Escreve-se
Cheshire e se pronuncia ‘cherry’. Um gato simbólico que apareceu para Alice, no
País das maravilhas, quando diante de duas estradas e ela pergunta ao gato que
flutua, com o sorriso parecido com a lua crescente, qual caminho deve seguir.
Ele argumenta sobre qual lugar ela pretende chegar. Alice responde que não
sabe. E Cheshire responde que tanto faz, qualquer caminho nos leva a um lugar
que desconhecemos desejar chegar.
Ainda no velho
Reino Unido, havia um conto do século XVIII, sobre os gatos de Kilkenny, um
lugarejo da Irlanda, onde os felinos se devoravam em brigas memoráveis e, por
muitas vezes, só restavam suas caudas. Talvez uma metáfora sobre a nadificação do mundo,
da corrosão interna e perene dos seres vivos. Hoje estamos altivos e orgulhosos
sobre nossos pés; amanhã estaremos debaixo da terra, em silêncio, em lua de mel
com os vermes, esse exército da ruína, como diria Augustos dos Anjos.
Cérbero, por
sua vez, um cão de três cabeças, é o guardião do inferno de Hades, na mitologia
Grega. Também no século XVIII, século em que a humanidade, ao que parece, mais
se deixou levar pela psicologia dos contos e histórias, determinou-se que as três
cabeças desse cão representavam passado, presente e futuro. Não sei qual seria
o futuro de alguém às portas do inferno, diante de uma besta como essa.
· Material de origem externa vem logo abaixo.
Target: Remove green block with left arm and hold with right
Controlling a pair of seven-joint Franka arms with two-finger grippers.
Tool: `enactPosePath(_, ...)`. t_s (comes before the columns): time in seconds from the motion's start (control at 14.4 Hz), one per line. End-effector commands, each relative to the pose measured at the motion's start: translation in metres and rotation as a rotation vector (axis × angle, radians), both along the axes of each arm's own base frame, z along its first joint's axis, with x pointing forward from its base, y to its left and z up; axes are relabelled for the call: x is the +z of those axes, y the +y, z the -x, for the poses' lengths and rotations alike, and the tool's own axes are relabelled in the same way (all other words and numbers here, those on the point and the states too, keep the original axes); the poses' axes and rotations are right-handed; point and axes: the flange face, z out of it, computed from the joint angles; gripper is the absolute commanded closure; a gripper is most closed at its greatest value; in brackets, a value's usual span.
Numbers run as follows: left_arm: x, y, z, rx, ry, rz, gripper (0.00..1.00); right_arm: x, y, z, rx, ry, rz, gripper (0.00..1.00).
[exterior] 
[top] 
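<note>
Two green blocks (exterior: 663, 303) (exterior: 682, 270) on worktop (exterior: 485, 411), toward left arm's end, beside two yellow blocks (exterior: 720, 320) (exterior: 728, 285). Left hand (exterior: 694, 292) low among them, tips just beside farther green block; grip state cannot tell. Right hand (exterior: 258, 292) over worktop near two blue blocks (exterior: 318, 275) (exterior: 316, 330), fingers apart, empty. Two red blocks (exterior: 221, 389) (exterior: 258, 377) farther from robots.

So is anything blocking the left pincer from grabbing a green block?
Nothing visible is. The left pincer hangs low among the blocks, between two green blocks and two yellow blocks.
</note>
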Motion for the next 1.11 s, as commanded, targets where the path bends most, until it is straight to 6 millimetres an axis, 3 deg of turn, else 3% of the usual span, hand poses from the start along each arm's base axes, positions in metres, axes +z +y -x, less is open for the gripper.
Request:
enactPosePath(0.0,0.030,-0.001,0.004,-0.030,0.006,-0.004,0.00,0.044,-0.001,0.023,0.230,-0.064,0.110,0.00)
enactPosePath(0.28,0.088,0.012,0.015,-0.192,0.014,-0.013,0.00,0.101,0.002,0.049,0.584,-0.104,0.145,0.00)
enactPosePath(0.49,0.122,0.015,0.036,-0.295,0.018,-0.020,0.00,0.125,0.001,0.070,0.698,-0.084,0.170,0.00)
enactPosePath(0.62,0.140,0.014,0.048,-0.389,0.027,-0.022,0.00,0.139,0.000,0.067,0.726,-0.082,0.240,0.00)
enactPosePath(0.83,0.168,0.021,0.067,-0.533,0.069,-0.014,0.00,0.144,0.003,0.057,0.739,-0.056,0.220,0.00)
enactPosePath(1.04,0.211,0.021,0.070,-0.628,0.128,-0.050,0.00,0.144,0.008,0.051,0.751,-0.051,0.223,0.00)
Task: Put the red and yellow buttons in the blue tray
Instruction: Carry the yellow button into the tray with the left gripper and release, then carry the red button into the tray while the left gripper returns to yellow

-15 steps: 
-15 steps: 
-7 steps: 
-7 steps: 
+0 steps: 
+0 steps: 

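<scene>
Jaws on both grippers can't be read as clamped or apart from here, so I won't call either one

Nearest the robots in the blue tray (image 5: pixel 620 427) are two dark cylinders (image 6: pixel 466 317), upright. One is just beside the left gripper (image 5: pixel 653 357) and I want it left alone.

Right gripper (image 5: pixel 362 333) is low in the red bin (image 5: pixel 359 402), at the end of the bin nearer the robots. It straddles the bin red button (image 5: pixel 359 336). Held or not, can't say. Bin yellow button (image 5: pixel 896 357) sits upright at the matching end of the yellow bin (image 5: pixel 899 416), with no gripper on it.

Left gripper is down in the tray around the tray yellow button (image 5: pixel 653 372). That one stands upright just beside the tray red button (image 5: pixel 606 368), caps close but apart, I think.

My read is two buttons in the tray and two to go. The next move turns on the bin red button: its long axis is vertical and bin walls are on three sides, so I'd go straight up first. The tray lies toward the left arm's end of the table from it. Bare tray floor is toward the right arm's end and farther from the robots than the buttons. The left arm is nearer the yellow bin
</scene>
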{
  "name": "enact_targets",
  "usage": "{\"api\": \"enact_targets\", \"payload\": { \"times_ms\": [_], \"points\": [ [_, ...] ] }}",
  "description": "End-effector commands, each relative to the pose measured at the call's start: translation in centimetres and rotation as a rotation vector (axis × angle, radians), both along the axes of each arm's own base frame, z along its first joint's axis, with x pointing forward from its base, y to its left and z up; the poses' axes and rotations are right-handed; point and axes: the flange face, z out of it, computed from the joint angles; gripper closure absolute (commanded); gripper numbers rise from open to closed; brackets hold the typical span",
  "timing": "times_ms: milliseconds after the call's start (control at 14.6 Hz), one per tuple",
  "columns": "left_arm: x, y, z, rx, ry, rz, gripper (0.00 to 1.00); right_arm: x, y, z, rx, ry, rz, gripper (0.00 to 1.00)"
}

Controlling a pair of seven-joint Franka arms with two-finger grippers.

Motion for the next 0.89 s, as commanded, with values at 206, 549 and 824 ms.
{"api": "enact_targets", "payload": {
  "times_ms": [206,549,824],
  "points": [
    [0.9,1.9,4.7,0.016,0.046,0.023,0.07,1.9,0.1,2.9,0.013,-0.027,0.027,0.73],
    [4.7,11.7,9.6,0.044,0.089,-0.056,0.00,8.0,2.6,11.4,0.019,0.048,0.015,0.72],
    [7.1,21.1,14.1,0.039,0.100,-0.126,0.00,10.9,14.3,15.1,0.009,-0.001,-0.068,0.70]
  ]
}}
Mas o
fato é que ele guarda o inferno e ninguém sai ou entra sem que seu bafo triplo
seja sentido. Um cão de três latidos. Eco sobre eco. Loucura. Tormento.
Os animais
são, na realidade, na literatura, uma metáfora perfeita sobre o que pensa a
humanidade, seus desejos e, por vezes, o que rejeita. Expressam a força
interior do Homem. Na pré-história o xamanismo só fazia sentido se, nas
leituras dos mistérios do mundo e do caos que o alimentava, as figuras dos
animais surgissem como lastros para uma racionalidade. — Por isso não é preciso
ir muito longe para saber o porquê da torcida gay corinthiana escolher uma Gaivota
como símbolo. Querem voar longe, alto, sobre o mar azul, como seus irmãos da Gaviões
da Fiel.
O gato é
símbolo da loucura, do mundo insondável, território das bruxas. Quando é negro
e, em plena sexta-feira treze, cruza o caminho dos pobres mortais, indica que
tudo será virado de pernas para o ar. O cão, por sua vez, é o melhor amigo do
Homem e é o guardião do inferno. Ele guarda o Homem e o inferno. Será o
interior do homem o próprio inferno?
Ledo e Ivo
engano quem pensa que os animais, metafísicos ou físicos, são desprovidos de
sentido. Há uma profunda relação entre os lobos e os caribus, nas terras ermas
do norte, lá onde o Canadá já não é nem mais Canadá. Os Inuits (esquimós) dizem
que os espíritos de ambos estão profundamente ligados. Não haveria milhares de
caribus correndo pelas planícies de taigas se não fossem os lobos. Eles devoram
aquilo que é de mais fraco e doente nos caribus. Assim eles sempre renascem, em
sua maioria, fortes e capazes de sobreviver ao inverno dos extremos
latitudinais das regiões subárticas.
Os Inuitis
observaram isso muito antes do que Darwin. Às vezes penso com meus fantasmas
por que foi mais fácil aos Inuits, supostos selvagens do gelo, entenderam a
relação dos seres na natureza, do que explicar a católicos e evangélicos, habitantes
eternos da Terra Plana, que tudo no mundo está relacionado e nada se perde, e
não somos o centro do universo, menos ainda o quê lhe dá sentido (?).
Os lobos não choram
porque têm o espírito forte. Nietzsche escolheu para si a águia e a serpente
como animais símbolos para sua filosofia; eles são corajosos e não têm medo da
vida. E isso não significa que não conhecerão a morte e a derrota.